_Your objective_. Below is the data. Give it again, complete and exact.

Top of Data below

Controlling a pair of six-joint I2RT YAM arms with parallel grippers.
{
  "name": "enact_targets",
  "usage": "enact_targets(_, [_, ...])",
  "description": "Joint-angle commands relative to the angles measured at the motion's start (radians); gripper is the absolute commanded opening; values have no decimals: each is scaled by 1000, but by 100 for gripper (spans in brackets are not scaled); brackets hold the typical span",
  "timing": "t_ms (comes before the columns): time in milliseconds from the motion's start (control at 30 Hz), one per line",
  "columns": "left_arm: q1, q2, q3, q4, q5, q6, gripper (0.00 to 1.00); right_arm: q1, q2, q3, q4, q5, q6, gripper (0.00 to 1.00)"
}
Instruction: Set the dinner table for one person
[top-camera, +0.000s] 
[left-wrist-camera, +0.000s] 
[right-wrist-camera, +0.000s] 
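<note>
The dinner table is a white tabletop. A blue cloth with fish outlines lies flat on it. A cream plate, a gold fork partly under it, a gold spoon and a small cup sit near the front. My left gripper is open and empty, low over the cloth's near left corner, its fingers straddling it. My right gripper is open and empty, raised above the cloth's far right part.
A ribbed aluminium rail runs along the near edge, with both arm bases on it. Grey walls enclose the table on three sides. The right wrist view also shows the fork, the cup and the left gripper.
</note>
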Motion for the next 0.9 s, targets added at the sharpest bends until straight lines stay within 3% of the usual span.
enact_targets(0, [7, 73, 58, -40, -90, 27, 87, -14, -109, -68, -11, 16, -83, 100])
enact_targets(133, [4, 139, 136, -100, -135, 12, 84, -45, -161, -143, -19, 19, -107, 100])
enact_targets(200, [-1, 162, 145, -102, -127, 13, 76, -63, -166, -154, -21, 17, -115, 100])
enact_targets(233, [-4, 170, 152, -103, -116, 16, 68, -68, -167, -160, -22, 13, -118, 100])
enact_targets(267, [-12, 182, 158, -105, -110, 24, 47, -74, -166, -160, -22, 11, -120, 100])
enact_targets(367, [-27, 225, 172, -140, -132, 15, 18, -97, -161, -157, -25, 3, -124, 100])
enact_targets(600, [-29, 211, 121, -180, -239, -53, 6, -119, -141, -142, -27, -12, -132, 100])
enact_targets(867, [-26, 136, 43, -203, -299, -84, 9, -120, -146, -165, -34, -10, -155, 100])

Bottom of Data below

_Solution to this task_.
Controlling a pair of six-joint I2RT YAM arms with parallel grippers.
{
  "name": "enact_targets",
  "usage": "enact_targets(_, [_, ...])",
  "description": "Joint-angle commands relative to the angles measured at the motion's start (radians); gripper is the absolute commanded opening; values have no decimals: each is scaled by 1000, but by 100 for gripper (spans in brackets are not scaled); brackets hold the typical span",
  "timing": "t_ms (comes before the columns): time in milliseconds from the motion's start (control at 30 Hz), one per line",
  "columns": "left_arm: q1, q2, q3, q4, q5, q6, gripper (0.00 to 1.00); right_arm: q1, q2, q3, q4, q5, q6, gripper (0.00 to 1.00)"
}
Instruction: Set the dinner table for one person
[top-camera, +0.000s] 
[left-wrist-camera, +0.000s] 
[right-wrist-camera, +0.000s] 
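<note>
The dinner table is a white tabletop. A blue cloth with fish outlines lies flat on it. A cream plate, a gold fork partly under it, a gold spoon and a small cup sit near the front. My left gripper is open and empty, low over the cloth's near left corner, its fingers straddling it. My right gripper is open and empty, raised above the cloth's far right part.
A ribbed aluminium rail runs along the near edge, with both arm bases on it. Grey walls enclose the table on three sides. The right wrist view also shows the fork, the cup and the left gripper.
</note>
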Motion for the next 0.9 s, targets added at the sharpest bends until straight lines stay within 3% of the usual span.
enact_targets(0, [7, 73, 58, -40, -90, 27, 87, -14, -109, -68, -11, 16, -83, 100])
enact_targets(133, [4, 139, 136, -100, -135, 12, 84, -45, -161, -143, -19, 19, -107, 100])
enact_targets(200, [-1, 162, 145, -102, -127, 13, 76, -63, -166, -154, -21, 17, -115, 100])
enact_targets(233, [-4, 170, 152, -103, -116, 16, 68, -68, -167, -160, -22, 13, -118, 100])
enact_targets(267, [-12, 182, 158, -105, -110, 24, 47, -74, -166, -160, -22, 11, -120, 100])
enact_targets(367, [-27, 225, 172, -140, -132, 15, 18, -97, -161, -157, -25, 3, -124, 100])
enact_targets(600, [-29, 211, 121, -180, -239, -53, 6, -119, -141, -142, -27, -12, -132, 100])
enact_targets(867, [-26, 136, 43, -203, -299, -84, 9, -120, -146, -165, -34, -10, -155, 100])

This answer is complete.